## WHAT YOU ARE ASKED TO DO
Every line of the listing below should come back exactly as written, with no images.

## SUPPLIED INFORMATION
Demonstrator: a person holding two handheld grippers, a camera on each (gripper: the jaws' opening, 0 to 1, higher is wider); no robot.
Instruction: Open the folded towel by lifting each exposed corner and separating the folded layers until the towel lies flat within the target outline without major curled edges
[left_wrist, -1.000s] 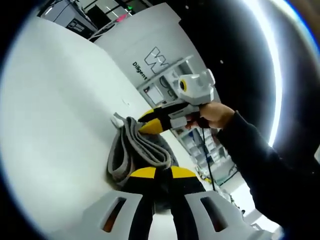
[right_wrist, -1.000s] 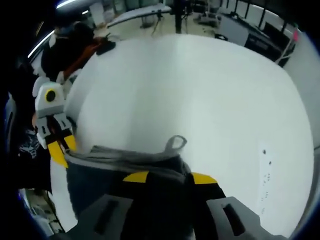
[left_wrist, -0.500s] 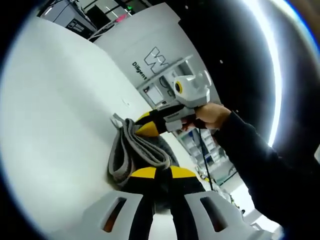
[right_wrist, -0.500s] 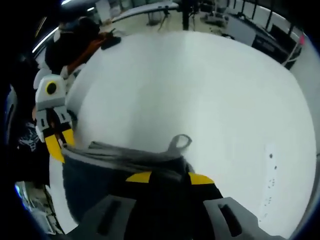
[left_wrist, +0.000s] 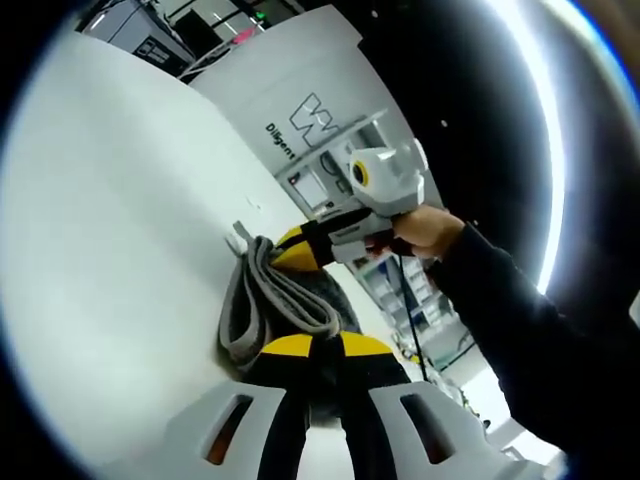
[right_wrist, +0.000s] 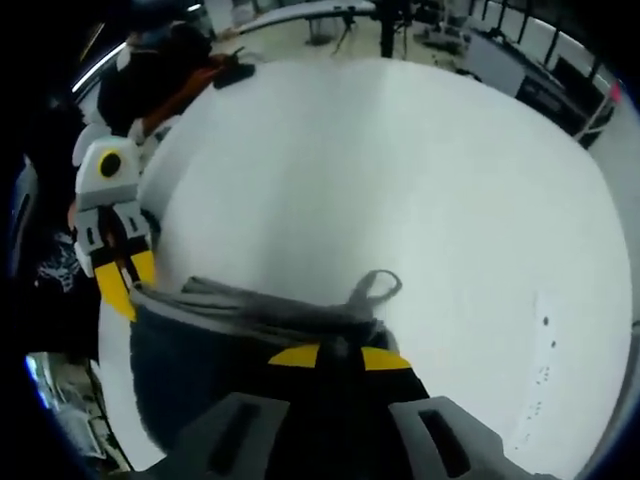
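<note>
A grey towel (left_wrist: 270, 300) with a darker inner face hangs bunched between the two grippers, lifted off the white table (left_wrist: 110, 220). In the left gripper view my left gripper (left_wrist: 315, 348) is shut on the near end of the towel's edge. The right gripper (left_wrist: 300, 250), held by a person's hand, pinches the far end by a small hanging loop (left_wrist: 238, 236). In the right gripper view my right gripper (right_wrist: 338, 356) is shut on the towel (right_wrist: 240, 330) just below the loop (right_wrist: 375, 288), and the left gripper (right_wrist: 118, 272) holds the other corner at the left.
The white table (right_wrist: 400, 180) spreads wide beyond the towel. A white panel with a logo (left_wrist: 300, 120) stands at its far side. A dark sleeve (left_wrist: 520, 340) reaches in from the right. Room clutter and shelving (right_wrist: 420, 25) lie past the table edge.
Both grippers keep their hold on the towel. The right gripper view has shifted a little, with the towel edge and loop slightly lower and to the right; the towel stays stretched between the grippers.
</note>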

## REPLY
Demonstrator: a person holding two handheld grippers, a camera on each (gripper: the jaws' opening, 0 to 1, higher is wider); no robot.
Instruction: Open the folded towel by lifting each exposed corner and separating the folded layers until the towel lies flat within the target outline without major curled edges
[left_wrist, -1.000s] 
[right_wrist, -1.000s] 
[left_wrist, -0.500s] 
[right_wrist, -0.500s] 
[left_wrist, +0.000s] 
[right_wrist, +0.000s] 
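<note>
A grey towel (left_wrist: 270, 300) with a darker inner face hangs bunched between the two grippers, lifted off the white table (left_wrist: 110, 220). In the left gripper view my left gripper (left_wrist: 315, 348) is shut on the near end of the towel's edge. The right gripper (left_wrist: 300, 250), held by a person's hand, pinches the far end by a small hanging loop (left_wrist: 238, 236). In the right gripper view my right gripper (right_wrist: 338, 356) is shut on the towel (right_wrist: 240, 330) just below the loop (right_wrist: 375, 288), and the left gripper (right_wrist: 118, 272) holds the other corner at the left.
The white table (right_wrist: 400, 180) spreads wide beyond the towel. A white panel with a logo (left_wrist: 300, 120) stands at its far side. A dark sleeve (left_wrist: 520, 340) reaches in from the right. Room clutter and shelving (right_wrist: 420, 25) lie past the table edge.
Both grippers keep their hold on the towel. The right gripper view has shifted a little, with the towel edge and loop slightly lower and to the right; the towel stays stretched between the grippers.
</note>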

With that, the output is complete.